Let $\struct {X/N, \norm {\, \cdot \,} }$ be the normed quotient vector space associated with the quotient vector space $X/N$.
Let $B_X$ be the unit open ball in $\struct {X, \norm {\, \cdot \,} }$.
Let $B_{X/N}$ be the unit open ball in $\struct {X/N, \norm {\, \cdot \,} }$.

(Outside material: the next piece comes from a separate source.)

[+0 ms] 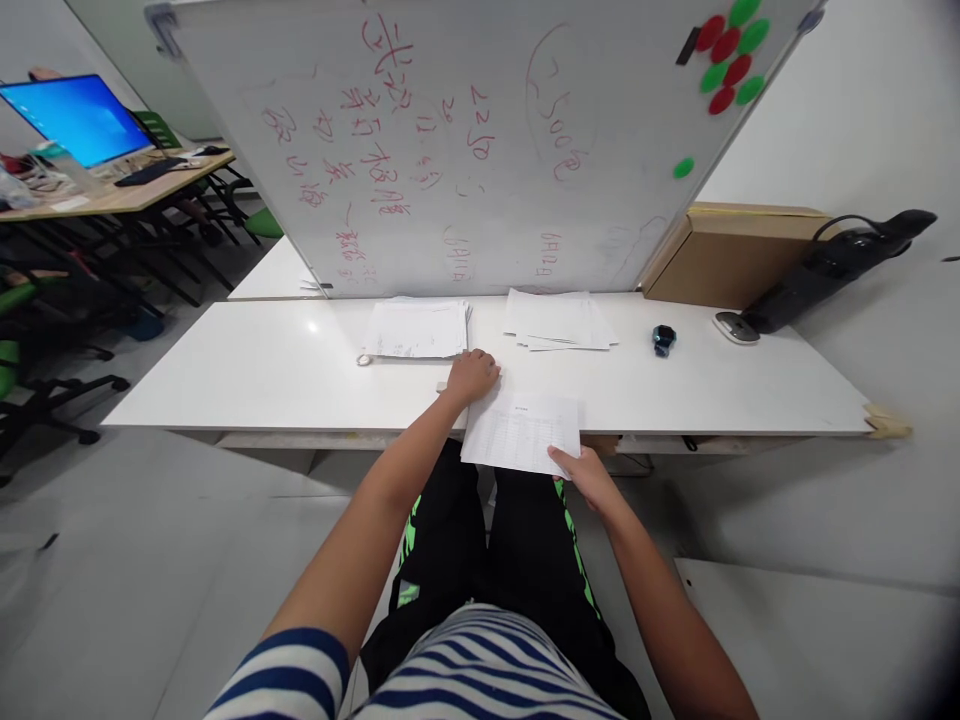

Let $\pi$ be the quotient mapping associated with $X/N$.
Then:
- $\map \pi {B_X} = B_{X/N}$
Proof
From Quotient Mapping is Bounded in Normed Quotient Vector Space, we have:
- $\norm {\map \pi x}_{X/N} \le \norm x$
So if $x \in B_X$, we have $\norm x < 1$ and hence:
- $\norm {\map \pi x}_{X/N} < 1$
So $\map \pi x \in B_{X/N}$.
So we have:
- $\map \pi {B_X} \subseteq B_{X/N}$
Conversely, let $\mathbf x \in B_{X/N}$ and pick $x \in X$ such that $\mathbf x = \map \pi x$.
Then we have:
- $\norm {\map \pi x}_{X/N} = \inf_{z \in N} \norm {x - z} < 1$
So there exists $z_\ast \in N$ such that:
- $\norm {x - z_\ast} < 1$
so that:
- $x - z_\ast \in B_X$
From Kernel of Quotient Mapping and Quotient Mapping is Linear Transformation, we have:
- $\map \pi {x - z_\ast} = \map \pi x = \mathbf x$
So we have:
- $\mathbf x \in \map \pi {B_X}$
So we have:
- $B_{X/N} \subseteq \map \pi {B_X}$
$\blacksquare$